Correspondence should be addressed to Youwen Zhou; ac.cbu@uohz.newuoy, Aiping Lu; kh.ude.ubkh@ulgnipia, and Cheng Xiao; moc.621@2182002cx

Received 11 October 2016; Accepted 30 November 2016; Published 25 January 2017

Academic Editor: Qingdong Guan

Copyright © 2017 Yong Tan et al. This is an open access article distributed under the Creative Commons Attribution License, which permits unrestricted use, distribution, and reproduction in any medium, provided the original work is properly cited.

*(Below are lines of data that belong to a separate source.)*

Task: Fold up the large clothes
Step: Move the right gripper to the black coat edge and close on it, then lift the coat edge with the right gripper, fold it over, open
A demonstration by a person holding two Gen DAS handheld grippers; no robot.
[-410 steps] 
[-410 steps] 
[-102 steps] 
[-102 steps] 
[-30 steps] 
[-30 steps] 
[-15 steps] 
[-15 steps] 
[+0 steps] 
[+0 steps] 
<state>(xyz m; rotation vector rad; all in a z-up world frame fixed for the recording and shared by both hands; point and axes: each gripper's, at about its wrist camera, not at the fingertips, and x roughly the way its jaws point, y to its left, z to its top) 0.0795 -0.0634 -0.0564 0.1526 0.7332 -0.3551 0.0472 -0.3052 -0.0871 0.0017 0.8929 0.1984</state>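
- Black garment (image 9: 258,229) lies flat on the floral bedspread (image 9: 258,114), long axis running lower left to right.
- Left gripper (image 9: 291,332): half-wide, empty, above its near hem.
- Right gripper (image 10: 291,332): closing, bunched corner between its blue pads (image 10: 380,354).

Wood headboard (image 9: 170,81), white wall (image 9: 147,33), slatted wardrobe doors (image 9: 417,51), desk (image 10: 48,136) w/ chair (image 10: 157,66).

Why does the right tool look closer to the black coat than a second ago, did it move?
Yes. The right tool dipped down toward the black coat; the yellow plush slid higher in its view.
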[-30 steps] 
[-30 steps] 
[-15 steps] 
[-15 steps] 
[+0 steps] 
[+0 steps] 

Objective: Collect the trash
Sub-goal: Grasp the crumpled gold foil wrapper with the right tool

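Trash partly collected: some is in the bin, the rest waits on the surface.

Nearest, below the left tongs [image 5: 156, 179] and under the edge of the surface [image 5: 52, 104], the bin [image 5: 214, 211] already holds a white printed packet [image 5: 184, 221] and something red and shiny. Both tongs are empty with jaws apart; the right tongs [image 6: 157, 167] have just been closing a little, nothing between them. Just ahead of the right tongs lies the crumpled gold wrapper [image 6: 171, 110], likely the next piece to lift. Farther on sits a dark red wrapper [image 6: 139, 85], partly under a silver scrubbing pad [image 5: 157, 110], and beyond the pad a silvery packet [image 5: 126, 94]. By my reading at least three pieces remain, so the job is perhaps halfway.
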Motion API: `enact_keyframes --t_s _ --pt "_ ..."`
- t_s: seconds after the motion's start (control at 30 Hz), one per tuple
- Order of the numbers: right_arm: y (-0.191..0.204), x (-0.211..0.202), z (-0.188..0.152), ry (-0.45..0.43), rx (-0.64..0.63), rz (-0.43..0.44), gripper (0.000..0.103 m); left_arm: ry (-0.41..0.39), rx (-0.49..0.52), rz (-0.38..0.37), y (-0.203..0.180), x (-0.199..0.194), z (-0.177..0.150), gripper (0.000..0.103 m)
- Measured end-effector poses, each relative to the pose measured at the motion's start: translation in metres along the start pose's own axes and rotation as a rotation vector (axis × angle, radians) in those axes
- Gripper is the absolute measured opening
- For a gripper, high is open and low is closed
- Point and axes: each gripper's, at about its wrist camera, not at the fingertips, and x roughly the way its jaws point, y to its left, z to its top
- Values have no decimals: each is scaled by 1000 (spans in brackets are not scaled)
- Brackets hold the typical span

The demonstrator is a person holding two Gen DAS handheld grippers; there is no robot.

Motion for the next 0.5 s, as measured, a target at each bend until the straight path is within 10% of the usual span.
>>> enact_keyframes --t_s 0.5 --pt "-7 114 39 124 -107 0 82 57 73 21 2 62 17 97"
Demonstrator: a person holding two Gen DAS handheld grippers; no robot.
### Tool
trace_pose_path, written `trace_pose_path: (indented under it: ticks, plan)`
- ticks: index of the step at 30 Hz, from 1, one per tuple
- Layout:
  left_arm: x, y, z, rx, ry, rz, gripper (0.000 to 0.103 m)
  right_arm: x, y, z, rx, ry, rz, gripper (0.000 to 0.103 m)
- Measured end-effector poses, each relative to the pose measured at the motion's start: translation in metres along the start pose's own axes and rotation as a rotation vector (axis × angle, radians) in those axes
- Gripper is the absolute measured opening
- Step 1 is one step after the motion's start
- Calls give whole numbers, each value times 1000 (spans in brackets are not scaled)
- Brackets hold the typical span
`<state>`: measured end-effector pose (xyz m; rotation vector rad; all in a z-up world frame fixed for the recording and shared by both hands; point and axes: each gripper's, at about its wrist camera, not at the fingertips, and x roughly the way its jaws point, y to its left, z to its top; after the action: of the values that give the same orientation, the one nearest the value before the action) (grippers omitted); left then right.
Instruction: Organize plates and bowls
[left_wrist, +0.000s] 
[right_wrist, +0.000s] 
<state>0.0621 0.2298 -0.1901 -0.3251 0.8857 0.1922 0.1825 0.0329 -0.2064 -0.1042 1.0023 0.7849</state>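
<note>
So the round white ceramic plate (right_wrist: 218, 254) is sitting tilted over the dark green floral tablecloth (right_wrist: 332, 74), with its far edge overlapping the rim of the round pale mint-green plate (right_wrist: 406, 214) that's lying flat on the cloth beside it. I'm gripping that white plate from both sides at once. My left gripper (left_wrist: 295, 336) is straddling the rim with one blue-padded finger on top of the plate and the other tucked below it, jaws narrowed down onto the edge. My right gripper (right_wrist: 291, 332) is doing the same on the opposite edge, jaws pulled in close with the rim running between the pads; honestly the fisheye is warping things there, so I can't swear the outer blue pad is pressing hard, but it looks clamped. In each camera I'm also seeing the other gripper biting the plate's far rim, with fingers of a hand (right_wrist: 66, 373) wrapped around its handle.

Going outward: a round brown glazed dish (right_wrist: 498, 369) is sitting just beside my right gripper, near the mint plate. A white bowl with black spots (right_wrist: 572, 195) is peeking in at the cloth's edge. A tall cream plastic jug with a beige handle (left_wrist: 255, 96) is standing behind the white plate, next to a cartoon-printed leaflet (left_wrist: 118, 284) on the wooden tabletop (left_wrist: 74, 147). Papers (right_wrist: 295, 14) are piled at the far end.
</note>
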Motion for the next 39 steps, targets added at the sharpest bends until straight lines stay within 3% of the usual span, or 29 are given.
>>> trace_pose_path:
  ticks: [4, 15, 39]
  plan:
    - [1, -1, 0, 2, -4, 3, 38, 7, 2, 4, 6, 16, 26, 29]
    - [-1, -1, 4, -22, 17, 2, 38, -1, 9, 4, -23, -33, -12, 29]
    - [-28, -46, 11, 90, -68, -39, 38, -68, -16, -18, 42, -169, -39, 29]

Psoriasis (PS) and rheumatoid arthritis (RA) are immune-mediated inflammatory diseases. Previous studies showed that these two diseases had a common pathogenesis, but the precise molecular mechanism remains unclear. In this study, RNA sequencing of peripheral blood mononuclear cells was employed to explore both the differentially expressed genes (DEGs) of 10 PS and 10 RA patients compared with those of 10 healthy volunteers and the shared DEGs between these two diseases. Bioinformatics network analysis was used to reveal the connections among the shared DEGs and the corresponding molecular mechanism. In total, 120 and 212 DEGs were identified in PS and RA, respectively, and 31 shared DEGs were identified. Bioinformatics analysis indicated that the cytokine imbalance relevant to key molecules (such as extracellular signal-regulated kinase 1/2 (ERK1/2), p38 mitogen-activated protein kinase (MAPK), tumor necrosis factor (TNF), colony-stimulating factor 3 (CSF3), interleukin- (IL-) 6, and interferon gene (IFNG)) and canonical signaling pathways (such as the complement system, antigen presentation, macropinocytosis signaling, nuclear factor-kappa B (NF-κB) signaling, and IL-17 signaling) was responsible for the common comprehensive mechanism of PS and RA. Our findings provide a better understanding of the pathogenesis of PS and RA, suggesting potential strategies for treating and preventing both diseases. This study may also provide a new paradigm for illuminating the common pathogenesis of different diseases.